For the listing below, output exactly the lines from the line with "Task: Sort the" up to and including the line with "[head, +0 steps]", and no other lines.
==*==
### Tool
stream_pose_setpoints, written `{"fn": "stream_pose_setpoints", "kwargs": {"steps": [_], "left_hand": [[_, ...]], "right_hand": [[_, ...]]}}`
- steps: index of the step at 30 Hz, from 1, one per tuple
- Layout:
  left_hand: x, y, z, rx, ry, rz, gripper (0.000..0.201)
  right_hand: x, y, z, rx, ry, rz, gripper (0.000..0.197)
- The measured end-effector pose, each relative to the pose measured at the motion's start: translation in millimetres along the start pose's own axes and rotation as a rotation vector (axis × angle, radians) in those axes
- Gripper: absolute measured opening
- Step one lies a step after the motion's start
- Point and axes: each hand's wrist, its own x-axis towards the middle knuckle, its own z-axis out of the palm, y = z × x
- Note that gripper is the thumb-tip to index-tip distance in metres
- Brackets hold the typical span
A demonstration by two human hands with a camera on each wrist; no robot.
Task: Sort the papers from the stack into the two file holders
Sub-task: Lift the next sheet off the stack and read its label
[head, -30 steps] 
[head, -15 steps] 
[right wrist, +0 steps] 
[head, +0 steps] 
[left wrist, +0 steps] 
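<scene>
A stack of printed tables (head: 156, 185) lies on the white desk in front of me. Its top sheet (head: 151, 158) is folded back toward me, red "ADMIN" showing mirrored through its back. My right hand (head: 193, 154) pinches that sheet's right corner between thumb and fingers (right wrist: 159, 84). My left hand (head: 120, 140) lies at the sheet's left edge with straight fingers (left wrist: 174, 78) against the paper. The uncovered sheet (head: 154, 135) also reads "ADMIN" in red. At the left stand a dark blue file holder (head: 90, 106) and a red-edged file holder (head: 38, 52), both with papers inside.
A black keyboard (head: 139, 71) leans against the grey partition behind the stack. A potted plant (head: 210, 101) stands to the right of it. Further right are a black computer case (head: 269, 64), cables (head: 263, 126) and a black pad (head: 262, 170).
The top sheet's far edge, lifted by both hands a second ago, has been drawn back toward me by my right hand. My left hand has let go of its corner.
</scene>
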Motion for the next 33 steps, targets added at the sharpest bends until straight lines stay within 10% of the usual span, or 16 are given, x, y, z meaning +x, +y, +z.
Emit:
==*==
- _Answer box_
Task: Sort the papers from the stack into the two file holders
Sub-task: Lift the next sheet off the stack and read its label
[head, -30 steps] 
[head, -15 steps] 
[right wrist, +0 steps] 
[head, +0 steps] 

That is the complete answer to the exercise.